Em 2010, o pesquisador criou um site com 800 monumentos e chafarizes da cidade. Em 2012, lançou o livro “Inventário dos Monumentos da Cidade do Rio de Janeiro”, com apoio da Associação Brasileira da Indústria de Hotéis (ABIH). Há cinco meses, Belchior iniciou a atualização do inventário, que deverá listar 1.200 obras de arte. Percorreu oito dos 66 bairros que pretende visitar. Sem patrocínio, faz a maior parte dos trajetos a pé.

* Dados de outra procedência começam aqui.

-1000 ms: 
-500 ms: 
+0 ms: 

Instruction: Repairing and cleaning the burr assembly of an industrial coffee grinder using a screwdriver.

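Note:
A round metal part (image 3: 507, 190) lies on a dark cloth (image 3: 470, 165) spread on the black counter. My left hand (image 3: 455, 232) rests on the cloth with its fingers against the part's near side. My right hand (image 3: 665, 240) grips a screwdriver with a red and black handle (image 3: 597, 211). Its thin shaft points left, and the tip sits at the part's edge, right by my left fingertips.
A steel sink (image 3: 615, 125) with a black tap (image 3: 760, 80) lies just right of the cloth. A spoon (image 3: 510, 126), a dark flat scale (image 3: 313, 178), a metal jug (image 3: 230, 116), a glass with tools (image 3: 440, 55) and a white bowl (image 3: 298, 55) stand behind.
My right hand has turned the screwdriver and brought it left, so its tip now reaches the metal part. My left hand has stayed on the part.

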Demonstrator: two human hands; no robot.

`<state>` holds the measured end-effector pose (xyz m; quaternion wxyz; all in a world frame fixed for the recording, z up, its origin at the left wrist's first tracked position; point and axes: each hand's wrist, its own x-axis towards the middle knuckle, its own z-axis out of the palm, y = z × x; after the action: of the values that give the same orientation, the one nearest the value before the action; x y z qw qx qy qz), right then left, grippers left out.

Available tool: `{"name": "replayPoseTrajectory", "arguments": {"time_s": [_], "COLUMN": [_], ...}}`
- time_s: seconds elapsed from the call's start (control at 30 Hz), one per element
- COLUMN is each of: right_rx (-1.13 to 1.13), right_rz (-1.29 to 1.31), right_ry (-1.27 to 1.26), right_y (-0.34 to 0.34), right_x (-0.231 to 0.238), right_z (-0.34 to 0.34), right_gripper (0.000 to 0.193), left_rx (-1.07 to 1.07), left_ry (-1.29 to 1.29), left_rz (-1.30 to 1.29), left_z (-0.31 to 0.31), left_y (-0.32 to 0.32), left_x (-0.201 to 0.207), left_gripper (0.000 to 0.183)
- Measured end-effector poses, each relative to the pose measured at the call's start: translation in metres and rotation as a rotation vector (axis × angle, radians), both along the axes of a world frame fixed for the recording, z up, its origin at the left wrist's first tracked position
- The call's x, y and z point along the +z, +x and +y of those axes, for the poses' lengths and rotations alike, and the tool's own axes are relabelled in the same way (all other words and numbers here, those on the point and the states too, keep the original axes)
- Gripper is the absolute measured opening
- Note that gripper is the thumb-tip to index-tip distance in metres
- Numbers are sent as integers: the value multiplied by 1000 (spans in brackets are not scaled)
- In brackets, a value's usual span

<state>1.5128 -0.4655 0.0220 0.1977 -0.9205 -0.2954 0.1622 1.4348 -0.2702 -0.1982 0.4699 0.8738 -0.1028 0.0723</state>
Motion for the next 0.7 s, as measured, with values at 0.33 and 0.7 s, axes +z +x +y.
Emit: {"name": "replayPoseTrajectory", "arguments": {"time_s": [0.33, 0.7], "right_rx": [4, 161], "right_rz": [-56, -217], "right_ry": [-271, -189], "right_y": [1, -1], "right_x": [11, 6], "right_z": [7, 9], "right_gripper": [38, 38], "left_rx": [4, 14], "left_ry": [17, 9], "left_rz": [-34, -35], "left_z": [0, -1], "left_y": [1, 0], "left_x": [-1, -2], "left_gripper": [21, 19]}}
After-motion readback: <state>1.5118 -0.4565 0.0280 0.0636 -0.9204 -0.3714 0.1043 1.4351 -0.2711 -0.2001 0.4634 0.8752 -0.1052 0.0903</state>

-Tenho encontrado várias placas e bustos furtados, os chafarizes já não têm mais água e muitas áreas com monumentos históricos importantíssimos estão ocupadas por moradores de rua – conta.

Diante da estátua do médico e cientista Carlos Chagas, na Praia de Botafogo, Belchior se decepciona:

– A placa desapareceu. No inventário de 2012, estava aqui.

Na Praça Mahatma Gandhi, no Centro, o guia aponta o Chafariz do Monroe, o maior da cidade, fabricado na tradicional fundição francesa Val D’Osne e comprado no fim do século XIX por Dom Pedro II, em Viena. Sem água, a peça é usada como banheiro por moradores de rua. Várias placas e um dos bustos do entorno foram roubados.

A Secretaria Municipal de Conservação e Meio Ambiente, à qual está vinculada a Gerência de Monumentos e Chafarizes, informou que o contrato para manutenção das obras de arte venceu em setembro do ano passado e não foi renovado pela gestão anterior. Na atual administração, o contrato ainda não foi retomado por falta de recursos.

“Os contratos de conservação de monumentos e de chafarizes encontram-se em fase de licitação e entrarão em vigor quando o processo estiver concluído e as contas do município, equilibradas. O valor estimado, de cada contrato, é de R$ 850 mil”, informou a secretaria, por meio de nota.

Segundo a assessoria, o orçamento da secretaria foi reduzido de R$ 313,3 milhões em 2016 para R$ 116,9 milhões este ano, um corte de 62,6%. Serviços “pontuais” têm sido feitos pela própria secretaria ou pela Comlurb.